### Material supplied

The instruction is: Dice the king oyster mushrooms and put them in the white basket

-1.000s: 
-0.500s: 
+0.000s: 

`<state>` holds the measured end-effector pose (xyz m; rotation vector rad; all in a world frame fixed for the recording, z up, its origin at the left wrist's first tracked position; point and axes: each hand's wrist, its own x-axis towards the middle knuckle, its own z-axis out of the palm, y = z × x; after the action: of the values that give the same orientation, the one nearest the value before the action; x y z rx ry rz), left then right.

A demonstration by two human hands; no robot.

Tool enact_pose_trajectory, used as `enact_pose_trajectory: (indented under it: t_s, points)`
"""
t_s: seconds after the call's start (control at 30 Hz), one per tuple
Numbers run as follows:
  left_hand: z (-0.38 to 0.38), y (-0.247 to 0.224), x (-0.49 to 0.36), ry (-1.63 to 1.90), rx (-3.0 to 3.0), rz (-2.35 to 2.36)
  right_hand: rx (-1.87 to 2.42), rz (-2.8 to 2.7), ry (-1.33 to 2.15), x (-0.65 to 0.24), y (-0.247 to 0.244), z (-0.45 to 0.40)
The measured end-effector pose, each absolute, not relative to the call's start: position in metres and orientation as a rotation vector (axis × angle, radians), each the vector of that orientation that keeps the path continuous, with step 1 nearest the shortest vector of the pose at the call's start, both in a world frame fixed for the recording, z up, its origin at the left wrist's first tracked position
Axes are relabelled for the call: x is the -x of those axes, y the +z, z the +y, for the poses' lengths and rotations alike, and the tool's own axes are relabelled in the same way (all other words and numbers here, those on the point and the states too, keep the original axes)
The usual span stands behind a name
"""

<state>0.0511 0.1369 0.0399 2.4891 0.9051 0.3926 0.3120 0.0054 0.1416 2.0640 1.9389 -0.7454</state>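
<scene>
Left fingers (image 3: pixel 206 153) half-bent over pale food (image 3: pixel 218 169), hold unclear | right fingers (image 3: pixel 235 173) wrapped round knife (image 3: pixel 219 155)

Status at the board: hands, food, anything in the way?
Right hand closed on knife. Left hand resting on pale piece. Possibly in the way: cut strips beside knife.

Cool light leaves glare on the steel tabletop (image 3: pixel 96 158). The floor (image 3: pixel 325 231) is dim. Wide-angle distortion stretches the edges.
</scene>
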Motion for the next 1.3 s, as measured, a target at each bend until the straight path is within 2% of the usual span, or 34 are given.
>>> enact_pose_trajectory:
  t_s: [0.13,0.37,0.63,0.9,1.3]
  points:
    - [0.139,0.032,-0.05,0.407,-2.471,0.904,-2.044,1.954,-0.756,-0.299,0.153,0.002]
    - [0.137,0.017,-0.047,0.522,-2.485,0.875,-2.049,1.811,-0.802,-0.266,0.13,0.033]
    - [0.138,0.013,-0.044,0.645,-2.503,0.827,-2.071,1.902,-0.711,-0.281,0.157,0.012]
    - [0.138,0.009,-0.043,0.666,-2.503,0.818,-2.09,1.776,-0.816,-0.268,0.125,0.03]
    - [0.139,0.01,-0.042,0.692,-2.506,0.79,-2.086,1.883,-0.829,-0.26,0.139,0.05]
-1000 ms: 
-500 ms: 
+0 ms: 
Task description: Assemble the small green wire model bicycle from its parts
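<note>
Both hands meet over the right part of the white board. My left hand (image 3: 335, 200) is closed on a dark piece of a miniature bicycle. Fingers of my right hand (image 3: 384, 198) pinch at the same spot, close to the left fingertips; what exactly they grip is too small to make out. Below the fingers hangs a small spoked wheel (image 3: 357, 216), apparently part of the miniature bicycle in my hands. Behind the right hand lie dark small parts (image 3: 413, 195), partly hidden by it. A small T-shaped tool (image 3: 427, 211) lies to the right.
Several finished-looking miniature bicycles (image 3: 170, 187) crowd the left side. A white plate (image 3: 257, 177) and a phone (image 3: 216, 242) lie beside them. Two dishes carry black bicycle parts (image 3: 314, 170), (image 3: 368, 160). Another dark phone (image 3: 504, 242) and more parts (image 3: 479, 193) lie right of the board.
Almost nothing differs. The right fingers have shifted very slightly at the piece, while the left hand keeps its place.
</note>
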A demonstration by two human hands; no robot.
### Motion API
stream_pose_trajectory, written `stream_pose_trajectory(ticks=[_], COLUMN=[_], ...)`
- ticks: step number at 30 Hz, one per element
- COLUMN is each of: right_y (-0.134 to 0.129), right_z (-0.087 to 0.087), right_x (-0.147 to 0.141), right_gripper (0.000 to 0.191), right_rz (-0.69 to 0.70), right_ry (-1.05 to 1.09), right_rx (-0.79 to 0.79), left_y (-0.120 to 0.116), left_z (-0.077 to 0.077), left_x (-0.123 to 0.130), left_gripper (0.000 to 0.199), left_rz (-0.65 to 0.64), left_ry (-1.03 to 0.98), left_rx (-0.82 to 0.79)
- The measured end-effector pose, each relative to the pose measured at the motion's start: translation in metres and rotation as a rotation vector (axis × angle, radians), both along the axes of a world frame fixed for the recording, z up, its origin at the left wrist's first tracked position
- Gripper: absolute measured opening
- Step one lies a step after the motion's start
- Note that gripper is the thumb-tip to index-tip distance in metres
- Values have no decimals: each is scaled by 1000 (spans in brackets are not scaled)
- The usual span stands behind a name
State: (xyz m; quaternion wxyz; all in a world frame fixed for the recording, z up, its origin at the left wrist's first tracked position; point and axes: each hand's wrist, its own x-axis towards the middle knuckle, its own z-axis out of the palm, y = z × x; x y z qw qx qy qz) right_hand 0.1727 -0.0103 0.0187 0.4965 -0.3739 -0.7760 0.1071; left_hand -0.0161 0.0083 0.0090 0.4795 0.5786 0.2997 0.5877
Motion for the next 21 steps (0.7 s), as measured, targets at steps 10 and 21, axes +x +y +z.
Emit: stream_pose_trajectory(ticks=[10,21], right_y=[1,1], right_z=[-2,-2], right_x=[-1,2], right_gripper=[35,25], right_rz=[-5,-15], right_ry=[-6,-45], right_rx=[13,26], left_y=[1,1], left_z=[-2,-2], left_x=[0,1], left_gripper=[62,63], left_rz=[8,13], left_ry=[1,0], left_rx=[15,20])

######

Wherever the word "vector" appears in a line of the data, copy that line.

* _Exercise response_
`<state>` holds the measured end-effector pose (xyz m; rotation vector rad; all in a world frame fixed for the recording, z up, its origin at the left wrist's first tracked position; point and axes: each hand's wrist, its own x-axis towards the middle knuckle, its own z-axis out of the palm, y = z × x; after the action: of the values that give the same orientation, the one nearest the value before the action; x y z rx ry rz), left then right.
The measured end-effector pose, each absolute, not relative to the call's start: position in metres and orientation as a rotation vector (axis × angle, radians), each the vector of that orientation that keeps the path continuous, with step 1 nearest the shortest vector of the pose at the call's start, both in a world frame fixed for the recording, z up, its origin at the left wrist's first tracked position
- The measured end-effector pose, each relative to the pose measured at the motion's start: translation in metres and rotation as a rotation vector (axis × angle, radians), both along the axes of a world frame fixed for the recording, z up, its origin at the left wrist's first tracked position

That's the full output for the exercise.